Exercise aim
Using the listing below, copy every line that mentions "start".

+---+

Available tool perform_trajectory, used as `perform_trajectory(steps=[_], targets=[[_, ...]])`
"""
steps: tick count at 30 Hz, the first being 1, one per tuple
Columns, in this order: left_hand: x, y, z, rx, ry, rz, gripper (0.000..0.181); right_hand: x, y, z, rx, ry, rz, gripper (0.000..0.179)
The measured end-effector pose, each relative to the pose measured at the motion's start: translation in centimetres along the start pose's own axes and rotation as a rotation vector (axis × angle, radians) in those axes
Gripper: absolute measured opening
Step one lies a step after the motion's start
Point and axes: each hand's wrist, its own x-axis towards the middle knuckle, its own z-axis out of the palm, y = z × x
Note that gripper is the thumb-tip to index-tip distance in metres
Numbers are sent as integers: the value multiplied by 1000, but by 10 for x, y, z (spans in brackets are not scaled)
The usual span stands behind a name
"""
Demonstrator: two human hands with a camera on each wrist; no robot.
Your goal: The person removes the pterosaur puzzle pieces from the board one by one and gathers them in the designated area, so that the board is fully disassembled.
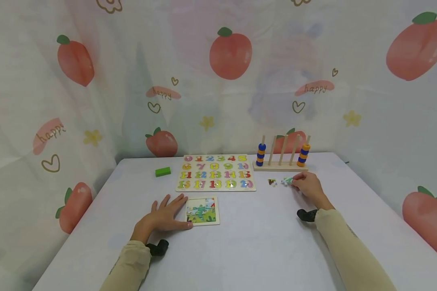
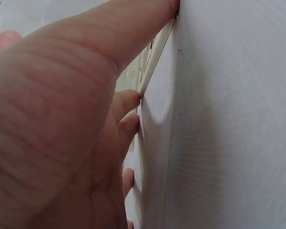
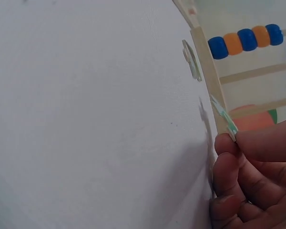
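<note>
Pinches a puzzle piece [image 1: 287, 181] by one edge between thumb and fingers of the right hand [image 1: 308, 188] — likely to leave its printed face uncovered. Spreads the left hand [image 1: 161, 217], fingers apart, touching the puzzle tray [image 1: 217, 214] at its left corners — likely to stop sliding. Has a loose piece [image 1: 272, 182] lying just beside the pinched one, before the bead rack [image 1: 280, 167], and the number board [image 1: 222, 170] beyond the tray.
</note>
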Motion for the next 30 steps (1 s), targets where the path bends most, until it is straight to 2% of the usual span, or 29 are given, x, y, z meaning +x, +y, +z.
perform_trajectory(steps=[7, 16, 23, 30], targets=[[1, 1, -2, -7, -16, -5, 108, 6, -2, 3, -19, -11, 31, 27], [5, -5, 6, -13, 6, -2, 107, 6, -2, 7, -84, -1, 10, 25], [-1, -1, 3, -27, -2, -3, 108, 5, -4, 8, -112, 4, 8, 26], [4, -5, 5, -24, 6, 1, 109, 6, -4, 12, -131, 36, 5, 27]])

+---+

Exercise result
The measured end-effector pose, each relative to the pose measured at the motion's start: translation in centimetres along the start pose's own axes and rotation as a rotation vector (axis × angle, radians) in those axes
Step one lies a step after the motion's start

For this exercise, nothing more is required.